With continued reference to fig. 5, the circuit board 251 may be provided with a first pad, the adjusting mechanism 230 may be provided with a second pad, the first pad and the second pad are spaced apart, one end of the conductive wire 240 is connected to the first pad, and the other end of the conductive wire 240 is connected to the second pad. For example, the circuit board 251 may be provided with a first pad a and a first pad b, the adjustment mechanism 230 may be provided with a second pad a and a second pad b, and the first pad a, the first pad b, the second pad a, and the second pad b may be connected by two conductive wires (e.g., the conductive wire a and the conductive wire b). One end of the conductive wire a is connected with the first pad a, and the other end of the conductive wire a is connected with the second pad a; one end of the conductive line b is connected to the first pad b, and the other end of the conductive line b is connected to the second pad b. When energized, current is transmitted from the circuit board 251 to the adjustment mechanism 230 via the conductive line a, and is transmitted back to the circuit board 251 via the conductive line b, and the adjustment mechanism 230 can be deformed when energized.

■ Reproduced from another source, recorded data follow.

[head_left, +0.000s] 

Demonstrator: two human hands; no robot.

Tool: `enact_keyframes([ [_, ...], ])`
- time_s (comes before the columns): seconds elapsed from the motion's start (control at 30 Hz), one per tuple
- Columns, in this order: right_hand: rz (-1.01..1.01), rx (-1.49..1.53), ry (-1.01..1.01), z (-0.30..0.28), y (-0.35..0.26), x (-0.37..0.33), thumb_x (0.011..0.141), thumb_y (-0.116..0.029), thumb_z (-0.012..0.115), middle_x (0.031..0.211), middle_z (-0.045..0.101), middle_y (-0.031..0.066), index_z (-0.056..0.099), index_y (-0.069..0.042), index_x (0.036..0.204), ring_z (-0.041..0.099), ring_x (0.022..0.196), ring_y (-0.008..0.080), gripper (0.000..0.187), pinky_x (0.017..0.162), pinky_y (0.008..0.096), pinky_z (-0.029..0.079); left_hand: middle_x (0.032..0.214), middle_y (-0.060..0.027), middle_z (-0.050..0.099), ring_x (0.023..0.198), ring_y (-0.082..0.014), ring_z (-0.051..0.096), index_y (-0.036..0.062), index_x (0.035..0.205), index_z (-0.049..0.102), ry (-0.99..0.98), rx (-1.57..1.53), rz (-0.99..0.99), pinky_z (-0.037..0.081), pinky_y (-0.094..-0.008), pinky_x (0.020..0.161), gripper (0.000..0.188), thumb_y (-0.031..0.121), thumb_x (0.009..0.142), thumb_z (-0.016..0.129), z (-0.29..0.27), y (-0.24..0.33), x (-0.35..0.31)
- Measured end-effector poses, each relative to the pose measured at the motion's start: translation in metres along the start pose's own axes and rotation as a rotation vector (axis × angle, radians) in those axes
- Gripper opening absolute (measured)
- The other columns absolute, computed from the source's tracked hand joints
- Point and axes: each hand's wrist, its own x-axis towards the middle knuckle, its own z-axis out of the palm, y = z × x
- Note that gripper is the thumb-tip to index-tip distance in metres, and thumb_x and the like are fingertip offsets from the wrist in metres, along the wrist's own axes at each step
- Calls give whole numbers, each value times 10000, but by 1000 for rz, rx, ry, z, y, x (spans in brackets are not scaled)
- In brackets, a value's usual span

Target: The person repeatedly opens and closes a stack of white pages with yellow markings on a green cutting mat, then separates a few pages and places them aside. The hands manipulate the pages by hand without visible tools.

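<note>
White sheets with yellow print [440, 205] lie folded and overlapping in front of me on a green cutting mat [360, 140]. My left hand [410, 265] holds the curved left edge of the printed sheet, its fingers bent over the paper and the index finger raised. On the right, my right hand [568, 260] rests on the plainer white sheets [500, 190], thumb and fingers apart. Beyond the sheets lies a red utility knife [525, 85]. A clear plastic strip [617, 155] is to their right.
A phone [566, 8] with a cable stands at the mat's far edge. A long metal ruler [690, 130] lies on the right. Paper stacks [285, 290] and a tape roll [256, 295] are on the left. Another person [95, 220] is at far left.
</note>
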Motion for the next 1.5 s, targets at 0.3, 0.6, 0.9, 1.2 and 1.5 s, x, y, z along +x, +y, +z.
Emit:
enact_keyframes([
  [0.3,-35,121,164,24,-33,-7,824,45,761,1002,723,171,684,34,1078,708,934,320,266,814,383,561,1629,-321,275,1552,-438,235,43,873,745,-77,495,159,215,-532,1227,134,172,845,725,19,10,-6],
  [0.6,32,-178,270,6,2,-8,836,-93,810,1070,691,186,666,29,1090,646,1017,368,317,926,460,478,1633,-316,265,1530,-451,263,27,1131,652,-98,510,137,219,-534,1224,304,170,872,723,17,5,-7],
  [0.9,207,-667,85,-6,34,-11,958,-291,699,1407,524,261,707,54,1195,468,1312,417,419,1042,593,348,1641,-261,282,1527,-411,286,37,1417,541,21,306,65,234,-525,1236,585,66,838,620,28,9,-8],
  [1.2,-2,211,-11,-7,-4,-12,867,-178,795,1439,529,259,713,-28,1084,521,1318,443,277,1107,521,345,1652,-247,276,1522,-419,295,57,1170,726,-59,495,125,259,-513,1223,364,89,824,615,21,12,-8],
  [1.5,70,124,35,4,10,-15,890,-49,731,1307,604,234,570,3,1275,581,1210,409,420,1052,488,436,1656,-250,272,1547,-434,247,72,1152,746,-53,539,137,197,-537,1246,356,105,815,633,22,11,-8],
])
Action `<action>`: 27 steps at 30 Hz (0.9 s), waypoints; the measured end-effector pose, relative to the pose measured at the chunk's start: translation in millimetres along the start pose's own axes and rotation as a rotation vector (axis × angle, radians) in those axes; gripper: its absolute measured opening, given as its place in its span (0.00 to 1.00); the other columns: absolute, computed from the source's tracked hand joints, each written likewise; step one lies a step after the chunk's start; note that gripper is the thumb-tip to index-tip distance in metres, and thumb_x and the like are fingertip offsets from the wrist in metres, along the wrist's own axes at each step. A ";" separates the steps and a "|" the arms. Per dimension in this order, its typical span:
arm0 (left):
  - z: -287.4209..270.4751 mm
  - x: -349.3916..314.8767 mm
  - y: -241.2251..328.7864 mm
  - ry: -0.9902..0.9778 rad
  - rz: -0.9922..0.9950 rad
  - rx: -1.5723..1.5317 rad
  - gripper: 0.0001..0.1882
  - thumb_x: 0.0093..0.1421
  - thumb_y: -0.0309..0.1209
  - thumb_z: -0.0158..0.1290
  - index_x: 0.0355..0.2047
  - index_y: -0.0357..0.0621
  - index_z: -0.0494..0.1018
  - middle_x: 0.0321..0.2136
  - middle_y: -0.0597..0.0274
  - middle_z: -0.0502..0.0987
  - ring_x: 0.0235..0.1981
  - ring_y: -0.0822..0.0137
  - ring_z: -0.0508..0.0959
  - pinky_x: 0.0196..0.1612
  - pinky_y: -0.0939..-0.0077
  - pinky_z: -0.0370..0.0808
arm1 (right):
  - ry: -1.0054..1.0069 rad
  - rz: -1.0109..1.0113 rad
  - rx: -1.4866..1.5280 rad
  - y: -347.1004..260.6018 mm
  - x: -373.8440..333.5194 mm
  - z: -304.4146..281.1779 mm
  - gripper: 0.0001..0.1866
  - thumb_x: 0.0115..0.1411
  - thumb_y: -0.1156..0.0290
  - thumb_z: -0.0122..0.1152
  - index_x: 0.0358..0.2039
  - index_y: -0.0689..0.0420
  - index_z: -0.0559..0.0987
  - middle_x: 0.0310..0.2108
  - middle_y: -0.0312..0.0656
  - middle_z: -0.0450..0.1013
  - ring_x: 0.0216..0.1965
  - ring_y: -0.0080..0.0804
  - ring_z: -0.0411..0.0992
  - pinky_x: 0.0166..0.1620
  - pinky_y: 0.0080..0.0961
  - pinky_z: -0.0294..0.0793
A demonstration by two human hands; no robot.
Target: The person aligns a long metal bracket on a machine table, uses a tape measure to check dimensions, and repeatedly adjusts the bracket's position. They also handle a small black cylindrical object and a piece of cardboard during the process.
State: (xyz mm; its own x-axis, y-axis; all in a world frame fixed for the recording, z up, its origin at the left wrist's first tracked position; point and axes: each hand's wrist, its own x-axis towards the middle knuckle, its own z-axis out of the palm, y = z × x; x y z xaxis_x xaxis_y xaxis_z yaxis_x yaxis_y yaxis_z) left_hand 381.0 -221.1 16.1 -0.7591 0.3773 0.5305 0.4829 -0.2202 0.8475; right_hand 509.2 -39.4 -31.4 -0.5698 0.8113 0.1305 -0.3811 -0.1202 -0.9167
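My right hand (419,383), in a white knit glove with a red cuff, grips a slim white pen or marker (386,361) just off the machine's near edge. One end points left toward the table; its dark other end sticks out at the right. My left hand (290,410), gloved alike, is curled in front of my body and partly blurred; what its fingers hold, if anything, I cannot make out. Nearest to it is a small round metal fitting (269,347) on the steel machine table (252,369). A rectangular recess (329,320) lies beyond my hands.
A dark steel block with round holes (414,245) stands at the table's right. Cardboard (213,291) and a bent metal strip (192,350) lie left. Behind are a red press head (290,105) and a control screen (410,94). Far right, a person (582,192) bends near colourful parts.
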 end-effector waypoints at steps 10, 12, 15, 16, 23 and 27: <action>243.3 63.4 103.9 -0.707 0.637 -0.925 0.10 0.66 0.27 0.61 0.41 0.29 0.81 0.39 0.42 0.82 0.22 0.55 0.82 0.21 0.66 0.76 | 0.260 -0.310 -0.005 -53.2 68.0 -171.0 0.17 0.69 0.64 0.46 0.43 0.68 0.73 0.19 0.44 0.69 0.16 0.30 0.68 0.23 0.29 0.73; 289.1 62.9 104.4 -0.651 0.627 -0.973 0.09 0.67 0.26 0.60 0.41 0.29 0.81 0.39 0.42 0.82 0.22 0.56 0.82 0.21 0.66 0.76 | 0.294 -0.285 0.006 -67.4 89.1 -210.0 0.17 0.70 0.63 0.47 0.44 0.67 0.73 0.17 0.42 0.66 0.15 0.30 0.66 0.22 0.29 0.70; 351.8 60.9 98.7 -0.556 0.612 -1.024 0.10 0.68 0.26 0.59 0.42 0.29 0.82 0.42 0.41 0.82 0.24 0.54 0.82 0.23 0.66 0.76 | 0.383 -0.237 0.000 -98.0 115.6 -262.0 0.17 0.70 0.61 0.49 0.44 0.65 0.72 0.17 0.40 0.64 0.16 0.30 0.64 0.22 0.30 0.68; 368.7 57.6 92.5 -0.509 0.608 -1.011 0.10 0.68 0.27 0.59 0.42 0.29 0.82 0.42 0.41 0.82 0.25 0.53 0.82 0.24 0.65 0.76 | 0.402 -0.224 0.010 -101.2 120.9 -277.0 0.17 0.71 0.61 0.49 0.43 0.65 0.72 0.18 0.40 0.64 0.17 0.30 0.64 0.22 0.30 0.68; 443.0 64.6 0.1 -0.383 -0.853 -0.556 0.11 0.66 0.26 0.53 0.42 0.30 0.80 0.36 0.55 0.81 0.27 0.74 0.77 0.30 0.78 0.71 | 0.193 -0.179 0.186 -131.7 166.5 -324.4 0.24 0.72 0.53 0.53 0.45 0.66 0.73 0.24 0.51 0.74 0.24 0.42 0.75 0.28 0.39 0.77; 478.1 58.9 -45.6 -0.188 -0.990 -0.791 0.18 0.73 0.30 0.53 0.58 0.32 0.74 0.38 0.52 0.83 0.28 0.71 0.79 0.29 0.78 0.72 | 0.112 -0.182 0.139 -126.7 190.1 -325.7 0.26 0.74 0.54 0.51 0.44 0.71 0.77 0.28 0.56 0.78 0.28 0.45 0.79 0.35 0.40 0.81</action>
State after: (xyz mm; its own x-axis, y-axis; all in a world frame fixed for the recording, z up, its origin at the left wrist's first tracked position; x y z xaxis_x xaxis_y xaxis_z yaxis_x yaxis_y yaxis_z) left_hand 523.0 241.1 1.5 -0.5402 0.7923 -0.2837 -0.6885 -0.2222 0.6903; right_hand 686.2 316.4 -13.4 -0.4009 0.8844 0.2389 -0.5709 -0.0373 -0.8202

In some embodiments, the size of the adjustment mechanism 230 may be larger than the size of the photosensitive chip 220. For example, the adjustment mechanism 230 may include a first region and a second region, the second region being located at an edge of the first region, the photosensitive chip 220 being located in the first region, and the second pad being located in the first region. At this time, the conductive wire 240 can be connected from the first pad of the circuit board 251 to the second pad through the first through hole 2511, and the conductive wire 240 is not interfered by the photo sensor chip 220 during the movement.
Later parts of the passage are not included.